Ultrafiltration in nephron:
Glomerulus is like a ball of capillaries and Bowma's capsule is a cup-shaped structure hugging the glomerulus. Now there are following steps that occur during Ultrafiltration:

  • Blood enters the glomerulus through afferent arterioles.
  • As glomerulus has a continuous wrapping of arterioles. So, the question arises that how filtrate get its way to the bowman's capsule?
  • The answer is that the endothelial cells' layer of the glomerulus' arterioles are fenestriated or porus(having holes).
  • Thus these holes can allow certain components of blood i.e ions, proteins, glucose molecules and blood cells to pass through them.

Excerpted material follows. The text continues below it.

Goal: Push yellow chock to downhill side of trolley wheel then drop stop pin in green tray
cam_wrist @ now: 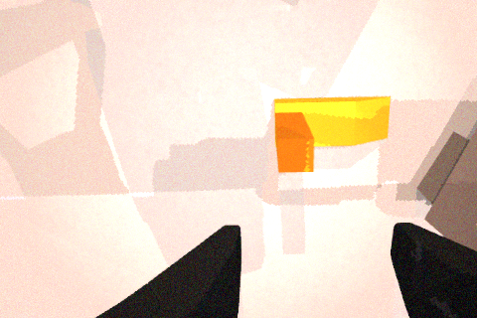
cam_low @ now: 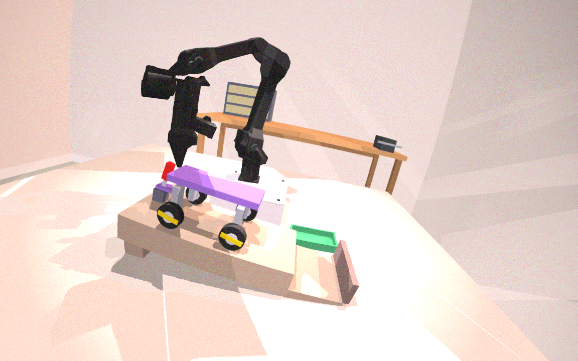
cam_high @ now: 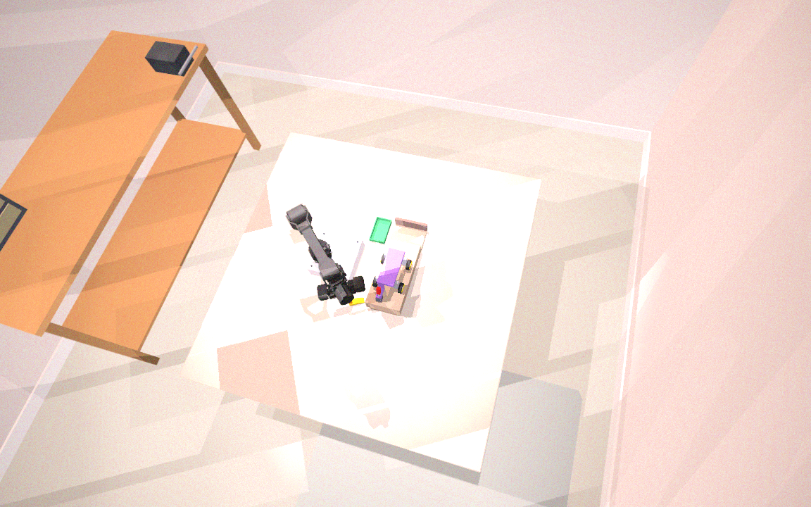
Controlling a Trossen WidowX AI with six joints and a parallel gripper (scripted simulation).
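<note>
The purple trolley (cam_high: 391,267) (cam_low: 214,186) stands on the ramp (cam_high: 386,307) (cam_low: 205,261). The stop pin's red head (cam_high: 378,290) (cam_low: 168,171) stands upright at the trolley's uphill end. The yellow chock (cam_high: 357,301) (cam_wrist: 348,121) lies on the table beside the ramp's uphill end. Its orange handle (cam_wrist: 294,154) is on the side away from the ramp; its black base is not visible. My gripper (cam_low: 179,166) (cam_wrist: 316,240) points down above the table near the chock, fingers partly open with nothing between them. The green tray (cam_high: 381,230) (cam_low: 313,246) is empty, beside the ramp's low end.
An upright end board (cam_high: 411,223) (cam_low: 345,271) closes the ramp's low end. The ramp's uphill corner (cam_wrist: 459,209) shows at the right of the wrist view. The arm's white base (cam_low: 269,211) is beside the ramp. An orange bench (cam_high: 93,157) (cam_low: 304,132) stands farther off.
</note>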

  • But there is another layer next to it which is known as basement membrane. This semi-permeable membrane hinders the passage of larger molecules. It basically helps to make sure that only small substances pass through. And the larger proteins or other largermolecules bounce back through the basement membrane.
  • So, that the glomerular filtrate containing smaller components i.e ions, amino acids and glucose gets its way to Bowman's space by passing through the Podocytes or epithelial cells which lie next to basement membrane.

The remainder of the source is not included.